⟨
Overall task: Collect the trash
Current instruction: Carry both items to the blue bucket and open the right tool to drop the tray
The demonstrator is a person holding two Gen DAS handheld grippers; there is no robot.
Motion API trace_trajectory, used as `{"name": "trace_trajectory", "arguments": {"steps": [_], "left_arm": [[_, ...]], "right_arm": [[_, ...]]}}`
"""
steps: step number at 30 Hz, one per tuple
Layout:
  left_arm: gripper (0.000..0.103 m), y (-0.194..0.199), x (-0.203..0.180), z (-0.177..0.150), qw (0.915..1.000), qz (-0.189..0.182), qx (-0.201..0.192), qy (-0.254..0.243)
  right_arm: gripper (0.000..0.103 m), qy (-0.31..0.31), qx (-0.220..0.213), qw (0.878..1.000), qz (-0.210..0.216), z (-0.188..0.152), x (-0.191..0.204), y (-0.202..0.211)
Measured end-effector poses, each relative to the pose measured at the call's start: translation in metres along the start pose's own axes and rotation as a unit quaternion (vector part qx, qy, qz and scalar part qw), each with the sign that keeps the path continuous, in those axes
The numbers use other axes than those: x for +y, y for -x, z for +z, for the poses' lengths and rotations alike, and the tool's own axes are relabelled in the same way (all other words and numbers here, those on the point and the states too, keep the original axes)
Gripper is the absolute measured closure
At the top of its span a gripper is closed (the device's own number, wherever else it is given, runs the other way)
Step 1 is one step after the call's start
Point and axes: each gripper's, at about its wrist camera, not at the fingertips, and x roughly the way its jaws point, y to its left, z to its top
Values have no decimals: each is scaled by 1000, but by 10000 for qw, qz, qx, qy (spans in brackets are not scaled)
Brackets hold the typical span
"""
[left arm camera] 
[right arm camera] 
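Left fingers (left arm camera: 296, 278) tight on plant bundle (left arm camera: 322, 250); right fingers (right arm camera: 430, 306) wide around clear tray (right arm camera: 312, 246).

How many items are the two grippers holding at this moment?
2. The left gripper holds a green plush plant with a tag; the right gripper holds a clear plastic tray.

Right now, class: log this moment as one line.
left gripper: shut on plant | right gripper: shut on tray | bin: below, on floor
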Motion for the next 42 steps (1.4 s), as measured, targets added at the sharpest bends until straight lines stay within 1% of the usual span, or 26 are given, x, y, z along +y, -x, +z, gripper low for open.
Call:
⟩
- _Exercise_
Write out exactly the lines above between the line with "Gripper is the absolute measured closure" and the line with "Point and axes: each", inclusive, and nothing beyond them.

- _Answer space_
Gripper is the absolute measured closure
At the top of its span a gripper is closed (the device's own number, wherever else it is given, runs the other way)
Step 1 is one step after the call's start
Point and axes: each gripper's, at about its wrist camera, not at the fingertips, and x roughly the way its jaws point, y to its left, z to its top

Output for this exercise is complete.